How to interpret acid base data (Proceedings)

Article

A proper understanding of the terms acidosis, alkalosis, acidemia, and alkalemia is necessary to differentiate simple from mixed acid base disorders. Acidosis and alkalosis refer to the pathophysiologic processes that cause net accumulation of acid or alkali in the body, whereas acidemia and alkalemia refer specifically to the pH of extracellular fluid. In acidemia, the extracellular fluid pH is less than normal and the [H+] is higher than normal.

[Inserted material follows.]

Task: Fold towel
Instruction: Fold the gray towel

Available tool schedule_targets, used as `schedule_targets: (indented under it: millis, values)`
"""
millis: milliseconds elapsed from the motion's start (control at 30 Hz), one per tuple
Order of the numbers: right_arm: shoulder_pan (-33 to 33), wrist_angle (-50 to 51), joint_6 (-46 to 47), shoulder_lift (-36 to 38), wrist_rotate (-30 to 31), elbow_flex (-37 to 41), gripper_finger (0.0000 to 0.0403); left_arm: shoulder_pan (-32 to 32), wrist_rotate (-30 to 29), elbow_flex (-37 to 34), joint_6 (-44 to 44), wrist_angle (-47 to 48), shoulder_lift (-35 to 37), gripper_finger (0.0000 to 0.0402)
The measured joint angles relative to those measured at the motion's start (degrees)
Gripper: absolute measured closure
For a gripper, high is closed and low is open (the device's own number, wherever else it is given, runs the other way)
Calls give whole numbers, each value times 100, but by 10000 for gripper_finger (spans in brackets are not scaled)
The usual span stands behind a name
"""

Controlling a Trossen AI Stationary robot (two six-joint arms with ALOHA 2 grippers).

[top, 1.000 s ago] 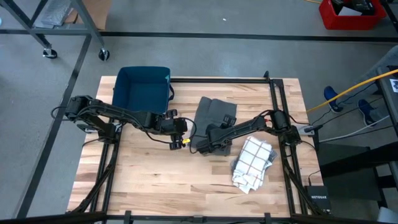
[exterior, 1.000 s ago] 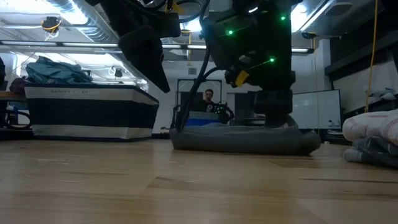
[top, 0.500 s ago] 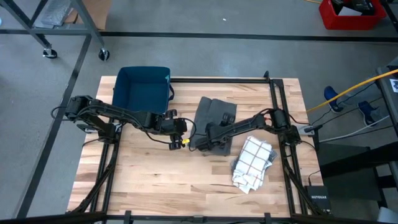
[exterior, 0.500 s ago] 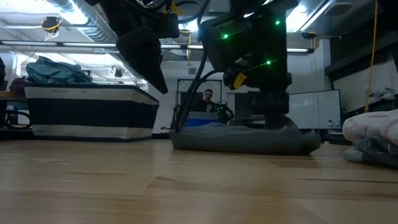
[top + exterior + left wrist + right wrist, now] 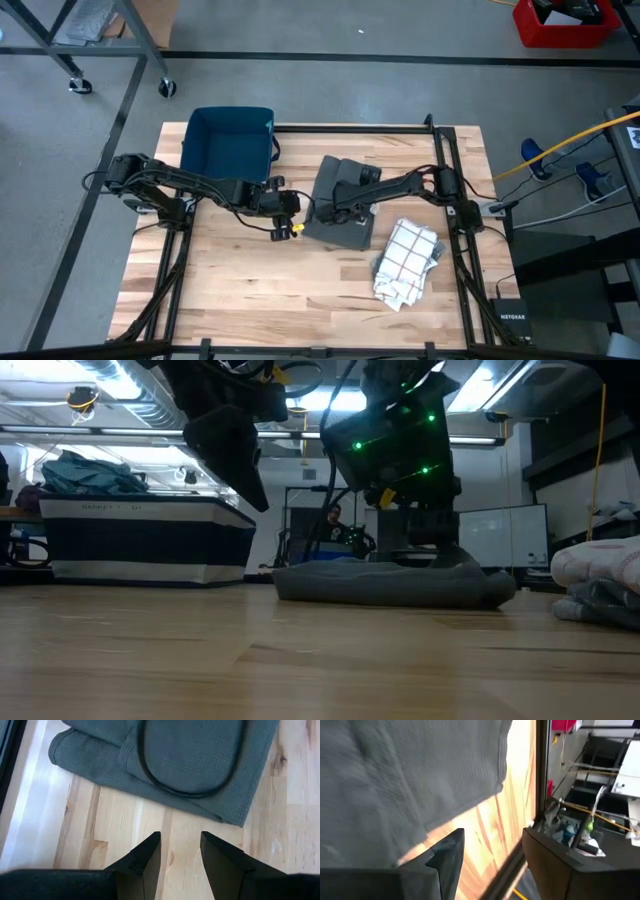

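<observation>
A grey towel lies folded in several layers near the table's middle; it is a low flat pile in the low view. My right gripper is open and low over the towel's middle, and its wrist view shows the towel filling the space beneath the fingers. My left gripper is open and held above the table just left of the towel. Its fingers point at bare wood short of the towel's edge. My right gripper comes at the towel from above, over its middle layers. Whether its fingers touch the cloth, I cannot tell. The towel lies flat on the table.
A blue bin stands at the far left. A white checked cloth lies bunched near the right edge. Black frame rails run along the table's sides and far edge. Bare wood lies toward the near edge. A black cable loop hangs before the left wrist camera.
My right gripper has moved from the towel's near part toward the far edge, to the towel's middle, staying low. The towel's near part, uncovered, lies flat where it was.
</observation>
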State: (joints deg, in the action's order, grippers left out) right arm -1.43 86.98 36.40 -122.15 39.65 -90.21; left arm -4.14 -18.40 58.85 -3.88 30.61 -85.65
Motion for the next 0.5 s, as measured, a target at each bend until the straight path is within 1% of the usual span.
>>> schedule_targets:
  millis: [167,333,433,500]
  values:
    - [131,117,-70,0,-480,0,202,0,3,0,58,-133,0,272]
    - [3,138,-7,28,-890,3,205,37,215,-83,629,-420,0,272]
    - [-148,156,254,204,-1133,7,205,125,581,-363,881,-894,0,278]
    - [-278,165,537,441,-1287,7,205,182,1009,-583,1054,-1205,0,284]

A proper understanding of the terms acidosis, alkalosis, acidemia, and alkalemia is necessary to differentiate simple from mixed acid base disorders. Acidosis and alkalosis refer to the pathophysiologic processes that cause net accumulation of acid or alkali in the body, whereas acidemia and alkalemia refer specifically to the pH of extracellular fluid. In acidemia, the extracellular fluid pH is less than normal and the [H+ ] is higher than normal. In alkalemia, the extracellular fluid pH is higher than normal and the [H+ ] is lower than normal. Due to the effectiveness of compensatory mechanisms, animals can have acidosis or alkalosis but not acidemia or alkalemia. For example, a dog with chronic respiratory alkalosis may have a blood pH that is within the normal range. Such a patient has alkalosis, but does not have alkalemia. The primary acid base disorders are divided into metabolic and respiratory disturbances: metabolic acidosis, metabolic alkalosis, respiratory acidosis, and respiratory alkalosis. The Henderson-Hasselbach equation in its clinically relevant form emphasizes the relationship between the metabolic and respiratory systems in determining extracellular fluid pH:

pH = pKa + log([HCO3 -]/.03pCO2)

pH = 6.1 + log([HCO3 -]/.03pCO2)

Traditionally, the kidneys have been considered responsible for regulation of the metabolic component (blood bicarbonate concentration, [HCO3-]) and the lungs for regulation of the respiratory component (partial pressure of CO2, [pCO2]). In this form, the Henderson-Hasselbach equation makes it clear that the pH of extracellular fluid is determined by the ratio of the bicarbonate concentration and pCO2.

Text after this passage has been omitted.